Dataset extract>
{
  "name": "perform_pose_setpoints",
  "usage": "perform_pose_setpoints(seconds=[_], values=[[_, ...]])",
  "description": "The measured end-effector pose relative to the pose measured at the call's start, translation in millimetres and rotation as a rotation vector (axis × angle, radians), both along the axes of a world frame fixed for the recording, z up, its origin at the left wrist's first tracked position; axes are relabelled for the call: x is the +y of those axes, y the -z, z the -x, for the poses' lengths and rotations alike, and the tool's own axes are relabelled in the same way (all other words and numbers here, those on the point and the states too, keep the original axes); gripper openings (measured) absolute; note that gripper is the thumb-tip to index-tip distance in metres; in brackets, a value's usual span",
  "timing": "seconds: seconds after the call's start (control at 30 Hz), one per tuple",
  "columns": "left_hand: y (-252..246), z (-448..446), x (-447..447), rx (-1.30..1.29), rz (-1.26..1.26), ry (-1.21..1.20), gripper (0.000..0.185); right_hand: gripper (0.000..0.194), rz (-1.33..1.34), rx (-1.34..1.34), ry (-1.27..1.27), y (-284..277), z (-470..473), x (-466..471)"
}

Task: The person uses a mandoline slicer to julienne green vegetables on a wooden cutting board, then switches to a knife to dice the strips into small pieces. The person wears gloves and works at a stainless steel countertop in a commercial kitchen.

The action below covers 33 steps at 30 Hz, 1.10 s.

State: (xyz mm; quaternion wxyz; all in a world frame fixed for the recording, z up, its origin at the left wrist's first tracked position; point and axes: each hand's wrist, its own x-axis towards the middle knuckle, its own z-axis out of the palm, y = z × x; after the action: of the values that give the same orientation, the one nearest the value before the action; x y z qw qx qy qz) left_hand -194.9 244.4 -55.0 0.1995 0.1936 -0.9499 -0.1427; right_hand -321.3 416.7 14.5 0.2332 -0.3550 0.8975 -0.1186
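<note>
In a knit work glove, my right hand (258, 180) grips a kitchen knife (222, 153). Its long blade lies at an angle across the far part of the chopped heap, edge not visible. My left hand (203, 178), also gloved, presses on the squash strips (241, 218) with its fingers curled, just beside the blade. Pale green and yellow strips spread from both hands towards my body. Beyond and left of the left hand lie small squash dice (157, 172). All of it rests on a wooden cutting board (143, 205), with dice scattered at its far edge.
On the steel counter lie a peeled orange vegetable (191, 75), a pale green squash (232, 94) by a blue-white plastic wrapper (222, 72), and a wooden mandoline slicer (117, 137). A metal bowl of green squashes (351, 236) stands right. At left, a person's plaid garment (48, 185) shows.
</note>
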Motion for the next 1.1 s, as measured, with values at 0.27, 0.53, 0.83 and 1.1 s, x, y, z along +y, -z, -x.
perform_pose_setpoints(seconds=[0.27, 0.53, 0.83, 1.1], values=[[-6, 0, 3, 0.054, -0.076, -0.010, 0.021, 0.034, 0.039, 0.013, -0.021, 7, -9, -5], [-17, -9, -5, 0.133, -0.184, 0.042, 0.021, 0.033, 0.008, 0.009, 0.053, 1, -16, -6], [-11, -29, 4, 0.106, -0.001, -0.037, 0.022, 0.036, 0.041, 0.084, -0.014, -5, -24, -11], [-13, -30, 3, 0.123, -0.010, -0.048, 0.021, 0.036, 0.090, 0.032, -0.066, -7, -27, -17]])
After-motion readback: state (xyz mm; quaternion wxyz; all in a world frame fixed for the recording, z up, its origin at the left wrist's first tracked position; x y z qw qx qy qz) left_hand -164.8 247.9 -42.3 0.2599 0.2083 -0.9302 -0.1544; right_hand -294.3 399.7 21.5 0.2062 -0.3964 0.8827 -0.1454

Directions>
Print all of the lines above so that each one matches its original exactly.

Output of the task>
{
  "name": "perform_pose_setpoints",
  "usage": "perform_pose_setpoints(seconds=[_], values=[[_, ...]])",
  "description": "The measured end-effector pose relative to the pose measured at the call's start, translation in millimetres and rotation as a rotation vector (axis × angle, radians), both along the axes of a world frame fixed for the recording, z up, its origin at the left wrist's first tracked position; axes are relabelled for the call: x is the +y of those axes, y the -z, z the -x, for the poses' lengths and rotations alike, and the tool's own axes are relabelled in the same way (all other words and numbers here, those on the point and the states too, keep the original axes); gripper openings (measured) absolute; note that gripper is the thumb-tip to index-tip distance in metres; in brackets, a value's usual span",
  "timing": "seconds: seconds after the call's start (control at 30 Hz), one per tuple",
  "columns": "left_hand: y (-252..246), z (-448..446), x (-447..447), rx (-1.30..1.29), rz (-1.26..1.26), ry (-1.21..1.20), gripper (0.000..0.185); right_hand: gripper (0.000..0.194), rz (-1.33..1.34), rx (-1.34..1.34), ry (-1.27..1.27), y (-284..277), z (-470..473), x (-466..471)"
}

Task: The person uses a mandoline slicer to julienne green vegetables on a wooden cutting board, then switches to a knife to dice the strips into small pieces. The person wears gloves and works at a stainless steel countertop in a commercial kitchen.

The action below covers 33 steps at 30 Hz, 1.10 s.

State: (xyz mm; quaternion wxyz; all in a world frame fixed for the recording, z up, its origin at the left wrist's first tracked position; point and axes: each hand's wrist, its own x-axis towards the middle knuckle, its own z-axis out of the palm, y = z × x; after the action: of the values that give the same orientation, the one nearest the value before the action; x y z qw qx qy qz) left_hand -194.9 244.4 -55.0 0.1995 0.1936 -0.9499 -0.1427; right_hand -321.3 416.7 14.5 0.2332 -0.3550 0.8975 -0.1186
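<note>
In a knit work glove, my right hand (258, 180) grips a kitchen knife (222, 153). Its long blade lies at an angle across the far part of the chopped heap, edge not visible. My left hand (203, 178), also gloved, presses on the squash strips (241, 218) with its fingers curled, just beside the blade. Pale green and yellow strips spread from both hands towards my body. Beyond and left of the left hand lie small squash dice (157, 172). All of it rests on a wooden cutting board (143, 205), with dice scattered at its far edge.
On the steel counter lie a peeled orange vegetable (191, 75), a pale green squash (232, 94) by a blue-white plastic wrapper (222, 72), and a wooden mandoline slicer (117, 137). A metal bowl of green squashes (351, 236) stands right. At left, a person's plaid garment (48, 185) shows.
</note>
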Motion for the next 1.1 s, as measured, with values at 0.27, 0.53, 0.83 and 1.1 s, x, y, z along +y, -z, -x.
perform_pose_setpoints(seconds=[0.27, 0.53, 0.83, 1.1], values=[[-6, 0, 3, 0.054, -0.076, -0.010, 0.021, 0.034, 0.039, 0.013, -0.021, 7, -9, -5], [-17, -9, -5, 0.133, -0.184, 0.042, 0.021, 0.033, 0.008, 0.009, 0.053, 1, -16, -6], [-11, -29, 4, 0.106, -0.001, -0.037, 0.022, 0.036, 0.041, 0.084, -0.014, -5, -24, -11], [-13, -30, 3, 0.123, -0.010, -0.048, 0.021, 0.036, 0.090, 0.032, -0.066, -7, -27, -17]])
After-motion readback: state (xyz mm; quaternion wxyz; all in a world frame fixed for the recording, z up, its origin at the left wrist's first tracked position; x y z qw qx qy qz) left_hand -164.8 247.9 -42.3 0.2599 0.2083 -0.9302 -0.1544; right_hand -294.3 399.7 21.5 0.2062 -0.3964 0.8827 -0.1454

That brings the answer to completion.